[Exercise brief] Transcribe, word for word, the line containing "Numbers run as" and each line following it through the end of the listing below. Omit all other lines.

[Supplied data]
%%
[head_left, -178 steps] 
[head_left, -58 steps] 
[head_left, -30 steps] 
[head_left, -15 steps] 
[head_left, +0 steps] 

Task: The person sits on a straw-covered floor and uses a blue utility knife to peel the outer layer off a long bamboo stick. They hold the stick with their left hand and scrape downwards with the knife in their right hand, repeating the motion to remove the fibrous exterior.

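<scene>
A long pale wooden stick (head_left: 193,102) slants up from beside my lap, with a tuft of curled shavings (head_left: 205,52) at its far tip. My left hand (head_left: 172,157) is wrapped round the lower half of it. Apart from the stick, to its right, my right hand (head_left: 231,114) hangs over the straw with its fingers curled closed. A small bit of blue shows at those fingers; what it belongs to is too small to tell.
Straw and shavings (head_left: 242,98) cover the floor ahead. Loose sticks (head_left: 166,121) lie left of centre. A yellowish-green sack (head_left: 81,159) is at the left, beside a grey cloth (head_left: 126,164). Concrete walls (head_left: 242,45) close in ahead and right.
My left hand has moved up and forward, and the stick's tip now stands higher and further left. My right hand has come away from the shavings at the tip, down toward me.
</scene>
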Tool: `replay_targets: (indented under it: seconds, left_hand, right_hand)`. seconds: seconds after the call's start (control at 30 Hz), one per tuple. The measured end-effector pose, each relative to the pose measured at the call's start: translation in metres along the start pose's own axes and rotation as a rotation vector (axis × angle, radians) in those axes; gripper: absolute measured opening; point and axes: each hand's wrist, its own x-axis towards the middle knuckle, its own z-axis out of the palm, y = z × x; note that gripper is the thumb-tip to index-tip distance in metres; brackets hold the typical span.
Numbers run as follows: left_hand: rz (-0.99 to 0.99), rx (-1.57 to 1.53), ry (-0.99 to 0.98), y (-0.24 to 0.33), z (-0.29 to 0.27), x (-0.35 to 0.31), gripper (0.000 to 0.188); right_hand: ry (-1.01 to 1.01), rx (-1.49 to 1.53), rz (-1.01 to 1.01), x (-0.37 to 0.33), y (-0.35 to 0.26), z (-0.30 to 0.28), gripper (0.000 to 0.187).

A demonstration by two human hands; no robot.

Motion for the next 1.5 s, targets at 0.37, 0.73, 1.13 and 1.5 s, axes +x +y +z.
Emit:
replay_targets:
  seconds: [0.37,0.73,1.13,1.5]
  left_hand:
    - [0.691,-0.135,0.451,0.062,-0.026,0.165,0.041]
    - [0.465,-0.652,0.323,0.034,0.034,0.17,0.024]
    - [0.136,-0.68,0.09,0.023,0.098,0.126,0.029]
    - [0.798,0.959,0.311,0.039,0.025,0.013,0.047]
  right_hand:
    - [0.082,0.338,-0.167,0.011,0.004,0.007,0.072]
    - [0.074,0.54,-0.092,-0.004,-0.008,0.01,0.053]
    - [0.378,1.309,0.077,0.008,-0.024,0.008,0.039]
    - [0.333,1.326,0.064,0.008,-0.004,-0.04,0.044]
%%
[Result of this exercise]
Numbers run as follows: left_hand: rz (-0.99 to 0.99), rx (-1.57 to 1.53), ry (-0.99 to 0.98), y (-0.24 to 0.33), z (-0.29 to 0.27), x (-0.35 to 0.31), gripper (0.000 to 0.188); right_hand: ry (-1.01 to 1.01), rx (-1.49 to 1.53), rz (-1.01 to 1.01), x (-0.37 to 0.33), y (-0.35 to 0.26), z (-0.30 to 0.28), gripper (0.000 to 0.187).

A demonstration by two human hands; no robot.

Motion for the next 1.5 s, targets at 0.37, 0.73, 1.13 and 1.5 s, axes +x +y +z.
Emit:
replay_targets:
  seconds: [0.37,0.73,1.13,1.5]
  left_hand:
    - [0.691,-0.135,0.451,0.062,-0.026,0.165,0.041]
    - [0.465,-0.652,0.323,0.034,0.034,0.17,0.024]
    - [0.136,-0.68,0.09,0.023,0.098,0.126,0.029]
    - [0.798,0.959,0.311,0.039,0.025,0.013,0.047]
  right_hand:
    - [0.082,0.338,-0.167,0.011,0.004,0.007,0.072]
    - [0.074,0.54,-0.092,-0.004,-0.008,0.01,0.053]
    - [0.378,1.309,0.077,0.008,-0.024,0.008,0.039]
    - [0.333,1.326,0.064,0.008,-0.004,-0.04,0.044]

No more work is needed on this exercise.